El sumatorio imposible
La operación aritmética se sustenta en estimaciones sin fuente: 122.000 muertos por supuesto Covid, 1.000 en la DANA, 27.000 suicidios, 1.100 por eutanasia, 700 asesinatos atribuidos a inmigrantes, más los fallecidos por diagnósticos tardíos y supuestas vacunas falsas. Ninguna de estas cifras aparece en los boletines oficiales del INE o del Ministerio de Sanidad. La mayoría son aproximaciones sin verificar o directamente fabulaciones.
El ruido como estrategia
El patrón de difusión revela un mecanismo que va más allá del simple tuit provocador. Análisis de la actividad de estas cuentas muestran una producción incesante de contenido apocalíptico: titulares sin contraste, datos inflados y nula interacción con los argumentos contrarios. El objetivo no es convencer, sino saturar el espacio público de ruido para que el análisis serio se ahogue. Es la vieja técnica de envenenar el pozo.

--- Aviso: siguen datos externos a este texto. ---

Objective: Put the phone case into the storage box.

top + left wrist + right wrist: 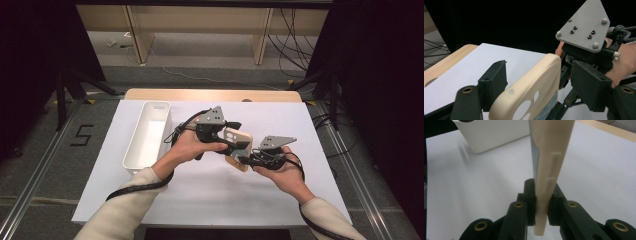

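White tabletop (pixel 210 195) beneath a cream, rounded phone case (pixel 239 146) with cutouts.

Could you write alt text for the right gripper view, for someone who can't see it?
The right gripper's two black jaws clamp the thin edge of a cream phone case, which stands upright over a white table cover. A white bin sits behind it at upper left.

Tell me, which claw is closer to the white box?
Left. The left claw is beside the white box, open around the phone case; the right claw grips the case farther away.
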Tool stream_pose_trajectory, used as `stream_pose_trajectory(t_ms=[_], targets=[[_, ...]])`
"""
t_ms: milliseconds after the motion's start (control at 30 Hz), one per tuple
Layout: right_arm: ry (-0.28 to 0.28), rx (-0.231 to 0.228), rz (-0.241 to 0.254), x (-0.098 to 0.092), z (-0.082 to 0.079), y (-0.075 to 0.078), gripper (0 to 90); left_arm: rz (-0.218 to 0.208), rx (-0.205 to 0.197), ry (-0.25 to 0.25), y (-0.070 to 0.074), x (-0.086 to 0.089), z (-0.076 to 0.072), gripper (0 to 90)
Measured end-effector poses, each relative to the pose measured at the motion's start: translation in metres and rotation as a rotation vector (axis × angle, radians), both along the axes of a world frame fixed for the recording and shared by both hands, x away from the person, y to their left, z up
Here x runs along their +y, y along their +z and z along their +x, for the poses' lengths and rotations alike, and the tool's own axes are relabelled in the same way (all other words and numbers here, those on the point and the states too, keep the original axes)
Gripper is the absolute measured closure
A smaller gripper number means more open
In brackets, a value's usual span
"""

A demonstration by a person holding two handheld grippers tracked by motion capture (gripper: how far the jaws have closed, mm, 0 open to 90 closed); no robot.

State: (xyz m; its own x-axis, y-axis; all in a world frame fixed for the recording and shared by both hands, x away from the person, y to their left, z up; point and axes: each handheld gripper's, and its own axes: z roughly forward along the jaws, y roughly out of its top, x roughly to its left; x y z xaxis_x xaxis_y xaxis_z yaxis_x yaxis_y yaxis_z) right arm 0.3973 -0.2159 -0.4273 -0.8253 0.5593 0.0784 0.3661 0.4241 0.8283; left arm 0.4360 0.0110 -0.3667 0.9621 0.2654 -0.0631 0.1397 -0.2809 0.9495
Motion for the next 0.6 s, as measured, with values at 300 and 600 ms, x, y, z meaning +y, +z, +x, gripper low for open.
stream_pose_trajectory(t_ms=[300, 600], targets=[[0.003, 0.006, -0.015, 0.006, -0.002, 0.000, 80.6, -0.037, -0.031, 0.052, 0.003, 0.009, -0.005, 14.8], [-0.019, 0.009, -0.009, 0.003, -0.001, 0.000, 80.6, -0.039, -0.028, 0.139, 0.001, 0.023, -0.007, 0.7]])
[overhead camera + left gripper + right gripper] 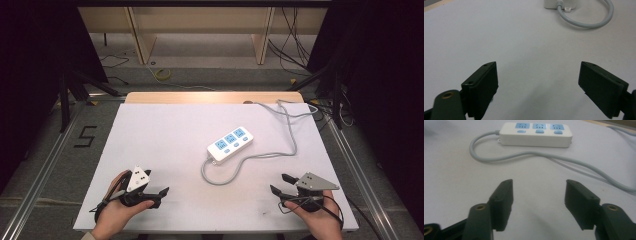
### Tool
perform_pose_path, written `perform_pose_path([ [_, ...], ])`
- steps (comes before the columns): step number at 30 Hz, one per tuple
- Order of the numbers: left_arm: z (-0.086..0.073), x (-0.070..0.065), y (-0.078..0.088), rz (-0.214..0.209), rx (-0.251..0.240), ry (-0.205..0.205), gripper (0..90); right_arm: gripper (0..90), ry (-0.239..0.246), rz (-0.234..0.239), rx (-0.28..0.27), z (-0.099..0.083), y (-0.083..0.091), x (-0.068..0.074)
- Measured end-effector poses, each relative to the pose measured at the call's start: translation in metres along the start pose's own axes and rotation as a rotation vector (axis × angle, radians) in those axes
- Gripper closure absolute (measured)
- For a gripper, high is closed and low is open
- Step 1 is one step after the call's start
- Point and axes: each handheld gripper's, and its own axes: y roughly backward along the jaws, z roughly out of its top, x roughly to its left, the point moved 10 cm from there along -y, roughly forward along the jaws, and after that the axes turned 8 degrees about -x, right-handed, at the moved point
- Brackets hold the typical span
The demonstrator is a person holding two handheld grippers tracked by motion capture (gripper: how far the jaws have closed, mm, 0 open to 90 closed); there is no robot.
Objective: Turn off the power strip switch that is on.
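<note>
Power strip (230, 144) white, three blue sockets with a blue switch below each, lying flat and diagonal near middle of white table sheet (165, 135). Well apart from both grippers, roughly between them and farther up the table. Sockets face up (likely laid so for access from above).

Table sheet covering most of a wooden tabletop (210, 97), whose bare strip shows along the far edge. Plain white ground, probably to keep the strip easy to pick out.

Grey cable (280, 150) leaving near end of strip, looping toward the person, then running right and up past the far right corner of the table. Loop lies slack on the sheet; no tension on the strip, so should slide or lift freely (a judgement only).

Left gripper (159, 192) held in left hand (120, 207) at near left edge, jaws spread wide, nothing between them. In left gripper view (539, 80) only bare sheet between jaws, with cable loop (586, 20) and strip's corner ahead.

Right gripper (281, 184) in right hand (320, 217) at near right edge, jaws likewise parted and empty. In right gripper view (537, 197) aimed straight at the strip (536, 133), cable (584, 165) crossing between.

Both resting low at the near edge, pointed inward: looks like a ready stance, reach for strip not yet begun.

Number 5 marked on floor (86, 136) left of table.
</note>
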Motion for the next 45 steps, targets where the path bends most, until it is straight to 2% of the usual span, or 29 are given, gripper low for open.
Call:
perform_pose_path([
  [1,0.000,0.000,0.000,0.002,0.003,-0.004,15.8,45.2,0.000,0.000,0.000,0.000,0.000,0.000],
  [3,-0.001,0.000,0.001,0.004,0.002,-0.006,16.1,55.6,-0.004,0.005,0.015,0.000,0.000,0.003],
  [4,-0.001,0.000,0.001,0.003,0.004,-0.008,16.1,55.6,-0.004,0.005,0.015,0.000,0.000,0.003],
  [5,-0.002,-0.001,0.002,0.000,0.005,-0.009,16.1,66.2,0.010,0.011,0.023,0.001,-0.001,0.006],
  [8,-0.001,-0.001,0.001,0.004,0.002,-0.011,16.3,81.4,0.028,0.008,0.039,0.001,-0.001,0.007],
  [11,0.000,-0.002,0.000,0.004,0.003,-0.010,16.6,90.0,0.037,0.008,0.047,0.001,-0.001,0.008],
  [20,0.000,-0.003,-0.001,0.005,0.006,-0.018,16.9,90.0,0.034,0.009,0.058,0.004,-0.003,0.007],
  [45,0.000,-0.003,-0.001,0.010,0.000,-0.017,17.1,90.0,0.036,0.018,0.047,0.023,-0.017,0.010],
])
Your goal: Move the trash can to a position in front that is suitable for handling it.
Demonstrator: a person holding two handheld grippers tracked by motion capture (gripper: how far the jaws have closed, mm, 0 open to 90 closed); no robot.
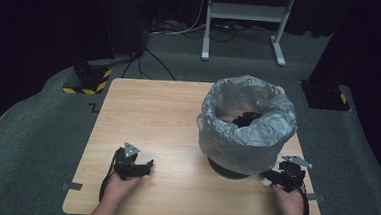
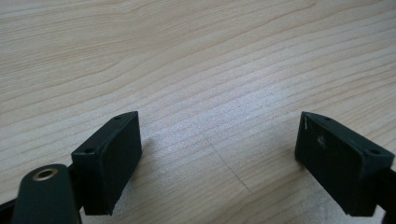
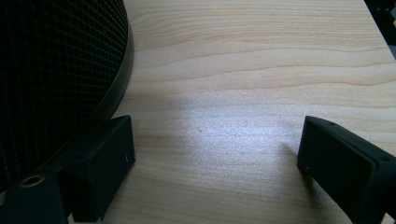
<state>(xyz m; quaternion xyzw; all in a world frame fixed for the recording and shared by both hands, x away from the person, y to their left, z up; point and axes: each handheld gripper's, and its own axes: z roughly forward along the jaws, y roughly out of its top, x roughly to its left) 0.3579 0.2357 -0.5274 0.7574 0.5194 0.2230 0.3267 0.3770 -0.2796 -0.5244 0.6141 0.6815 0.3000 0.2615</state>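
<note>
Both tongs wide, empty: R tongs (image 1: 269,178) sit just beside bin (image 1: 230,169) base, so a careless swing could tip bin or snag liner (image 1: 247,123); L tongs (image 1: 144,167) rest apart on bench (image 1: 153,110).

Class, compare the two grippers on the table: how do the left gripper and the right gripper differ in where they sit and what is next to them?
The left gripper rests on open wood at the table's near left, away from the bin; the right gripper sits at the near right, close beside the base of the mesh bin. The grey bag lining the bin overhangs near the right gripper, not the left. Both stand open and empty.
</note>
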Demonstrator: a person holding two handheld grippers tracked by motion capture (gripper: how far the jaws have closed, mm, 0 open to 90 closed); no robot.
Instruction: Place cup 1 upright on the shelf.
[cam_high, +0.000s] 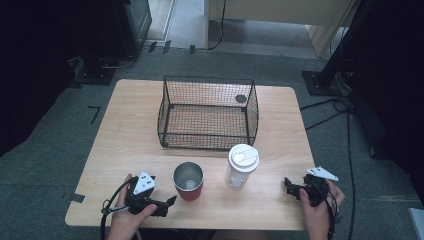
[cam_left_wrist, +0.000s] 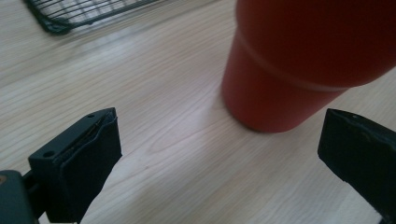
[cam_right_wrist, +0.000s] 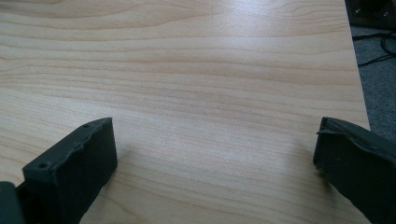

Lo curioso es que, pese a que la acusación de negligencia criminal podría tener recorrido en algunos casos concretos —como la gestión de la pandemia o la crisis de la DANA—, la mezcla de todo en un mismo saco sin desglose acaba por desacreditar cualquier denuncia razonable. Al final, el dato que descoloca es que nadie ha aportado una sola fuente fiable que respalde el sumatorio. El bulo, por hiperbólico, se vuelve inofensivo para quien sabe leerlo.